Segment Start: Data in this exercise

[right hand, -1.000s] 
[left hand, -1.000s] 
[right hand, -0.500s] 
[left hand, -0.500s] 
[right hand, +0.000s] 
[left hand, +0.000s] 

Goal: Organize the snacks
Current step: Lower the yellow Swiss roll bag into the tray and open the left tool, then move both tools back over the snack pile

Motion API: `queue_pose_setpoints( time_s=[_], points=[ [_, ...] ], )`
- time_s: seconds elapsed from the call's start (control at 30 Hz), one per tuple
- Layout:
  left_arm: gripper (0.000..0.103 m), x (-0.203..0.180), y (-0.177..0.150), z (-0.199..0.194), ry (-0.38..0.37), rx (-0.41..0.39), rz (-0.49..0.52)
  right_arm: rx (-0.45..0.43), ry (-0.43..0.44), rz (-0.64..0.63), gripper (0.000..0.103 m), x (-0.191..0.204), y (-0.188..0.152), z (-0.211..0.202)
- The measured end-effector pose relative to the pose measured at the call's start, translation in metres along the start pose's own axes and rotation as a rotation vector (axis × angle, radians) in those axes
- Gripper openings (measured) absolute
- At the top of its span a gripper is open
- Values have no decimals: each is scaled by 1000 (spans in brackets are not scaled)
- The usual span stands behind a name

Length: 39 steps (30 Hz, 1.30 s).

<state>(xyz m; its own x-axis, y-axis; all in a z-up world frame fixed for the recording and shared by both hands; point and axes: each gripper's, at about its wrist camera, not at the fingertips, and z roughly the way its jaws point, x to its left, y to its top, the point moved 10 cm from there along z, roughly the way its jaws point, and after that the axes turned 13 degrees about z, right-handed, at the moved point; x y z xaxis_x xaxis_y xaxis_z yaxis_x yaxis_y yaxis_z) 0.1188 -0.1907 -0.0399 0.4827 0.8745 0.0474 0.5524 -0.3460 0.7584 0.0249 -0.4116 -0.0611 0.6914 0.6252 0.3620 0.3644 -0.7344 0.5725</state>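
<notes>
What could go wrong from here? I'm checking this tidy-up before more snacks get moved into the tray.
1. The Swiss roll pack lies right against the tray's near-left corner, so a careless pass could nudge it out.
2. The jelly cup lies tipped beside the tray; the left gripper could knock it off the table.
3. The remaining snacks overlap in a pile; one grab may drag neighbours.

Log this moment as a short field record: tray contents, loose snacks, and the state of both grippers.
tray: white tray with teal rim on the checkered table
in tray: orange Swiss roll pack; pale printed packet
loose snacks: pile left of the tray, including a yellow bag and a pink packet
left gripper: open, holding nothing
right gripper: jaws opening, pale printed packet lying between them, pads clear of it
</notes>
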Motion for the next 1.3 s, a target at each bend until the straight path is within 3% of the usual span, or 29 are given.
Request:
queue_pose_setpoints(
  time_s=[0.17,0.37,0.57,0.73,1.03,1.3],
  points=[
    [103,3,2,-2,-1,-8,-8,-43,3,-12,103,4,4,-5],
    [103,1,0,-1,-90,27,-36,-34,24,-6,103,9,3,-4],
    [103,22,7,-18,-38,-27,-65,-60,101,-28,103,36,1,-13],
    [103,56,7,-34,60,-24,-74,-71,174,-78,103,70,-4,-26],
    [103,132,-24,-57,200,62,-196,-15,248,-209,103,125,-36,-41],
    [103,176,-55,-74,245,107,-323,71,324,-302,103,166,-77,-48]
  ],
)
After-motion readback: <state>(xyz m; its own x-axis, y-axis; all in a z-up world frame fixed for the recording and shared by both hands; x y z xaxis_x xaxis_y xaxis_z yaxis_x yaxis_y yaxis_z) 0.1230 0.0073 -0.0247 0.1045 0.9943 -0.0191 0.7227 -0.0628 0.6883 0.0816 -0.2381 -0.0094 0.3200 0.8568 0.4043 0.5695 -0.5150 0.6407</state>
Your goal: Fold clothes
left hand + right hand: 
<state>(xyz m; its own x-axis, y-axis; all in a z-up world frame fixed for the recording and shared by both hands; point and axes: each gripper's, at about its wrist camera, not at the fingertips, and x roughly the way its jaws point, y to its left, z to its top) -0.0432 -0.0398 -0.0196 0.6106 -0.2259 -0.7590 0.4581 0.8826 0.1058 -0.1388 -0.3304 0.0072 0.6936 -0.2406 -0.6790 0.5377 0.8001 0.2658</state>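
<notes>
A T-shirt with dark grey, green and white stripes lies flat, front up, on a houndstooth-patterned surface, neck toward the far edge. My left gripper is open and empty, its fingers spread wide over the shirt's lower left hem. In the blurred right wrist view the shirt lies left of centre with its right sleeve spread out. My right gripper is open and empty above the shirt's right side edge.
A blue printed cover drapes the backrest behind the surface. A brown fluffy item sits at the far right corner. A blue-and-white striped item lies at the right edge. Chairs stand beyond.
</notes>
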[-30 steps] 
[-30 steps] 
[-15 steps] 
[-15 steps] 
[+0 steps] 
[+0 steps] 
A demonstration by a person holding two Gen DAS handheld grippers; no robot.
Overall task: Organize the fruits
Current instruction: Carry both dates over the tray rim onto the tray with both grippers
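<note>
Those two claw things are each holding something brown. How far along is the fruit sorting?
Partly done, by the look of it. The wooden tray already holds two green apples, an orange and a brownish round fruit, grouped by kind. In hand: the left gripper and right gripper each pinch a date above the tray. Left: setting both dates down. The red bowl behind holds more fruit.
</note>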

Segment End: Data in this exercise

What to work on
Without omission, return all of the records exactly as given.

Finished task
[right hand, -1.000s] 
[left hand, -1.000s] 
[right hand, -0.500s] 
[left hand, -0.500s] 
[right hand, +0.000s] 
[left hand, +0.000s] 

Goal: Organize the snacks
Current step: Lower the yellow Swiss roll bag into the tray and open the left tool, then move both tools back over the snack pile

Motion API: `queue_pose_setpoints( time_s=[_], points=[ [_, ...] ], )`
- time_s: seconds elapsed from the call's start (control at 30 Hz), one per tuple
- Layout:
  left_arm: gripper (0.000..0.103 m), x (-0.203..0.180), y (-0.177..0.150), z (-0.199..0.194), ry (-0.38..0.37), rx (-0.41..0.39), rz (-0.49..0.52)
  right_arm: rx (-0.45..0.43), ry (-0.43..0.44), rz (-0.64..0.63), gripper (0.000..0.103 m), x (-0.191..0.204), y (-0.188..0.152), z (-0.211..0.202)
- The measured end-effector pose relative to the pose measured at the call's start, translation in metres along the start pose's own axes and rotation as a rotation vector (axis × angle, radians) in those axes
- Gripper openings (measured) absolute
- At the top of its span a gripper is open
- Values have no decimals: each is scaled by 1000 (spans in brackets are not scaled)
- The usual span stands behind a name

Length: 39 steps (30 Hz, 1.30 s).

<state>(xyz m; its own x-axis, y-axis; all in a z-up world frame fixed for the recording and shared by both hands; point and axes: each gripper's, at about its wrist camera, not at the fingertips, and z roughly the way its jaws point, x to its left, y to its top, the point moved 10 cm from there along z, roughly the way its jaws point, and after that the axes turned 13 degrees about z, right-handed, at the moved point; x y z xaxis_x xaxis_y xaxis_z yaxis_x yaxis_y yaxis_z) 0.1188 -0.1907 -0.0399 0.4827 0.8745 0.0474 0.5524 -0.3460 0.7584 0.0249 -0.4116 -0.0611 0.6914 0.6252 0.3620 0.3644 -0.7344 0.5725</state>
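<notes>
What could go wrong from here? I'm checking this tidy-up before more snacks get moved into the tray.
1. The Swiss roll pack lies right against the tray's near-left corner, so a careless pass could nudge it out.
2. The jelly cup lies tipped beside the tray; the left gripper could knock it off the table.
3. The remaining snacks overlap in a pile; one grab may drag neighbours.

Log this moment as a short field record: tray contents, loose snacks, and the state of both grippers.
tray: white tray with teal rim on the checkered table
in tray: orange Swiss roll pack; pale printed packet
loose snacks: pile left of the tray, including a yellow bag and a pink packet
left gripper: open, holding nothing
right gripper: jaws opening, pale printed packet lying between them, pads clear of it
</notes>
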Motion for the next 1.3 s, a target at each bend until the straight path is within 3% of the usual span, or 29 are given.
Request:
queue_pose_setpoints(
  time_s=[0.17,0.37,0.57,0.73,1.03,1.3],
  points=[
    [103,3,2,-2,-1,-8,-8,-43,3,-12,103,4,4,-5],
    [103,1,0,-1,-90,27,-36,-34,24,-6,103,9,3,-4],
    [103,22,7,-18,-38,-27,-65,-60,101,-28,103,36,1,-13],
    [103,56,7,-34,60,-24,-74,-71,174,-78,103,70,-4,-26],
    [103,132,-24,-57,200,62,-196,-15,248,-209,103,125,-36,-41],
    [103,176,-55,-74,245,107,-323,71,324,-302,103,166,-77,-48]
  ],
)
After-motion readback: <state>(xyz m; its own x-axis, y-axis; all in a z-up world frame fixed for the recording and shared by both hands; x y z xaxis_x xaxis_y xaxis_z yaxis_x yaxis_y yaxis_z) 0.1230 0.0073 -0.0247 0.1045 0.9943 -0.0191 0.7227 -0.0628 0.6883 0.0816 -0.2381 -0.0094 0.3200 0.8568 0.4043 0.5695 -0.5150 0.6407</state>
Your goal: Fold clothes
left hand + right hand: 
<state>(xyz m; its own x-axis, y-axis; all in a z-up world frame fixed for the recording and shared by both hands; point and axes: each gripper's, at about its wrist camera, not at the fingertips, and x roughly the way its jaws point, y to its left, z to its top) -0.0432 -0.0398 -0.0196 0.6106 -0.2259 -0.7590 0.4581 0.8826 0.1058 -0.1388 -0.3304 0.0072 0.6936 -0.2406 -0.6790 0.5377 0.8001 0.2658</state>
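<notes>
A T-shirt with dark grey, green and white stripes lies flat, front up, on a houndstooth-patterned surface, neck toward the far edge. My left gripper is open and empty, its fingers spread wide over the shirt's lower left hem. In the blurred right wrist view the shirt lies left of centre with its right sleeve spread out. My right gripper is open and empty above the shirt's right side edge.
A blue printed cover drapes the backrest behind the surface. A brown fluffy item sits at the far right corner. A blue-and-white striped item lies at the right edge. Chairs stand beyond.
</notes>
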[-30 steps] 
[-30 steps] 
[-15 steps] 
[-15 steps] 
[+0 steps] 
[+0 steps] 
A demonstration by a person holding two Gen DAS handheld grippers; no robot.
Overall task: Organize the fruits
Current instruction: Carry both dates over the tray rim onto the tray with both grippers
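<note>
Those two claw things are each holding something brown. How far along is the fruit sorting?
Partly done, by the look of it. The wooden tray already holds two green apples, an orange and a brownish round fruit, grouped by kind. In hand: the left gripper and right gripper each pinch a date above the tray. Left: setting both dates down. The red bowl behind holds more fruit.
</note>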

No more is needed for this answer.